▶ [Action item]:
The expected result is an exact restatement of the data, free of pictures.
═════ Supplied information ═════
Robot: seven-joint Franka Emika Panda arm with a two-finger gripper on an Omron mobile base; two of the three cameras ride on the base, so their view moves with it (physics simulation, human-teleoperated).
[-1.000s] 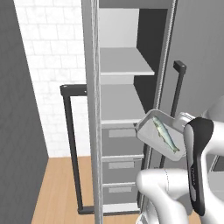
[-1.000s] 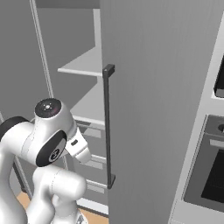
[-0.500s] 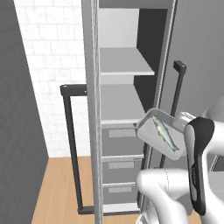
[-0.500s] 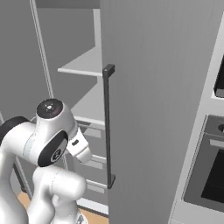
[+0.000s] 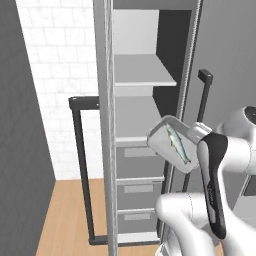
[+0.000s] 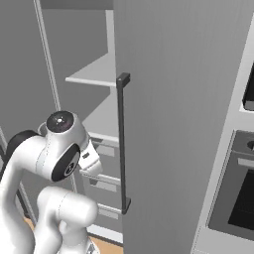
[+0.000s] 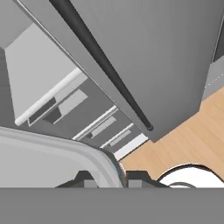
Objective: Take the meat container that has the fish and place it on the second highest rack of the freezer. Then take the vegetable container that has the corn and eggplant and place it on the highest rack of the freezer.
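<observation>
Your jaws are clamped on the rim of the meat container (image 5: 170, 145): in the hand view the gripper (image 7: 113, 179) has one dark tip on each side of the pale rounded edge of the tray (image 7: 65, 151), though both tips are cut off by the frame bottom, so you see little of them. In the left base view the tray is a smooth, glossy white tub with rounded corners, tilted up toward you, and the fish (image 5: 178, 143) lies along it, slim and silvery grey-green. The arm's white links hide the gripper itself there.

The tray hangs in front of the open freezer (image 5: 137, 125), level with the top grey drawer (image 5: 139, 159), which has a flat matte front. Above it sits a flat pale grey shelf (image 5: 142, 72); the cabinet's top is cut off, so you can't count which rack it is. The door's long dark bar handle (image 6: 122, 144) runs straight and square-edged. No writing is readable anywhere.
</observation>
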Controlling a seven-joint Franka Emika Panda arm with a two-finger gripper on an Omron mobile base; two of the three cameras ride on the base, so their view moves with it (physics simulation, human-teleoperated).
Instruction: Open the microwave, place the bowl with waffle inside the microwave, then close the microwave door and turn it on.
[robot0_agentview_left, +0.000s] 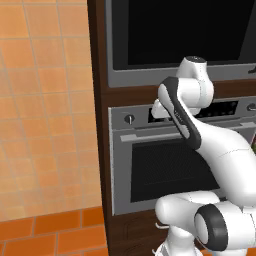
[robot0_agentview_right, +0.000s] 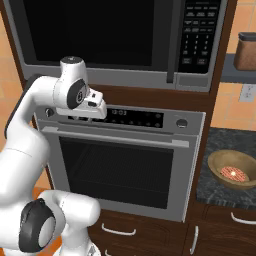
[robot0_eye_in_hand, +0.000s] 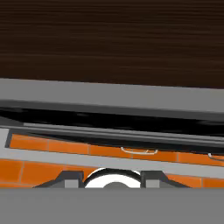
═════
▶ [Exercise response]:
Robot: seven-joint Franka Emika Panda arm with a two-finger gripper on an Omron mobile base; two of the three cameras ride on the base, so their view moves with it (physics simulation, human-teleoperated).
[-1.000s] 
[-1.000s] 
[-0.500s] 
[-0.500s] 
[+0.000s] 
[+0.000s] 
[+0.000s] 
Objective: Take the meat container that has the fish and place it on the second highest rack of the freezer. Then take the vegetable container that has the corn and eggplant and place it on the highest rack of the freezer.
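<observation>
Your jaws are clamped on the rim of the meat container (image 5: 170, 145): in the hand view the gripper (image 7: 113, 179) has one dark tip on each side of the pale rounded edge of the tray (image 7: 65, 151), though both tips are cut off by the frame bottom, so you see little of them. In the left base view the tray is a smooth, glossy white tub with rounded corners, tilted up toward you, and the fish (image 5: 178, 143) lies along it, slim and silvery grey-green. The arm's white links hide the gripper itself there.

The tray hangs in front of the open freezer (image 5: 137, 125), level with the top grey drawer (image 5: 139, 159), which has a flat matte front. Above it sits a flat pale grey shelf (image 5: 142, 72); the cabinet's top is cut off, so you can't count which rack it is. The door's long dark bar handle (image 6: 122, 144) runs straight and square-edged. No writing is readable anywhere.
</observation>
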Controlling a seven-joint Franka Emika Panda arm with a two-finger gripper on an Omron mobile base; two of the three cameras ride on the base, so their view moves with it (physics simulation, human-teleoperated).
Instruction: Open the microwave, place the bowl with waffle inside the microwave, then close the microwave door and turn it on.
[robot0_agentview_left, +0.000s] 
[robot0_agentview_right, +0.000s] 
[robot0_eye_in_hand, +0.000s] 

No additional answer is needed here.